Friday, 11 December 2020

The Great Bustard Runaround 10th December 2020


Every so often, something in the world of birding comes along that unexpectedly catches my imagination and fires me with an extra shot of enthusiasm.Yesterday it was a Great Bustard, that has found a large stubble field to its liking, next to a public footpath running across farmland at a place called Letcombe Regis, just within the southern border of Oxfordshire. It has been strutting its stuff in its favoured field for around five days but apparently has been in the general area since around the 21st November. Its presence in the easily viewable field has been a real bonus and has allowed me the best views I have ever had of this impressive species.

The footpath from Letcombe Regis to Wantage, looking east with the
field favoured by the bustard to the left
Great Bustards were a native bird of England but in a story, sadly all too familiar, were exterminated by hunting.The last Great Bustard was shot in 1832.

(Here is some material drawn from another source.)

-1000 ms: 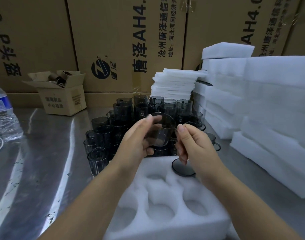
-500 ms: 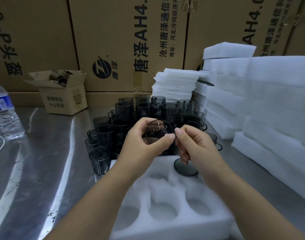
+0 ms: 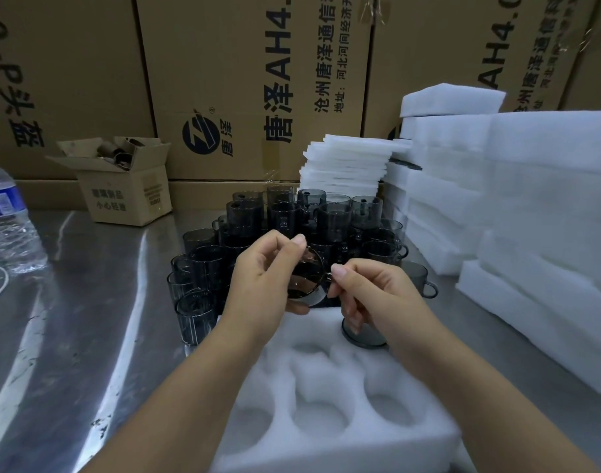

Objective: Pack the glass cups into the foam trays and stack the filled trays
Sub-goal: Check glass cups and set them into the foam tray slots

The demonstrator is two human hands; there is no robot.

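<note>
- Item: smoked-glass cup (image 3: 305,279), carried above the far edge of the foam tray (image 3: 326,448), at 12 o'clock from the tray's middle. It lies tilted on its side with one round end toward the camera.
- Left hand (image 3: 265,278): fingers and thumb wrapped round the cup's body from 9 o'clock, gripping it.
- Right hand (image 3: 374,295): thumb and forefinger pinch the cup's edge at 3 o'clock, seemingly at its handle. The remaining fingers are curled.
- Change: a second ago the cup sat higher in the left hand, more upright, with the right hand just short of it. Now it is turned over sideways, lower, and the right hand has joined the grip.
- Reading: the cup is likely being oriented for a pocket. Insertion has not begun.
- Seated cup (image 3: 363,336): already in the tray's far pocket at 2 o'clock, under the right hand.
- Other pockets in view: empty, so the tray is at an early stage.
- Loose cups (image 3: 333,216): clustered on the steel table (image 3: 87,302) at 12 o'clock, beyond the tray.
- Stacked foam trays (image 3: 548,199): at 3 o'clock.
- Foam sheets (image 3: 343,165): at 1 o'clock.
- Water bottle (image 3: 5,216): at 9 o'clock.
</note>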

The bustard at Letcombe Regis has a ring on its right leg with the inscription EL 679 and this has enabled it to be identified as coming from the Great Bustard Group (GBG) re-introduction scheme, located on Salisbury Plain in Wiltshire and set up in 2004 with the aim of re-establishing a self sustaining population of Great Bustards in England. Currently there are approaching one hundred individuals in the scheme and they are now virtually self sustainable in their Wiltshire stronghold.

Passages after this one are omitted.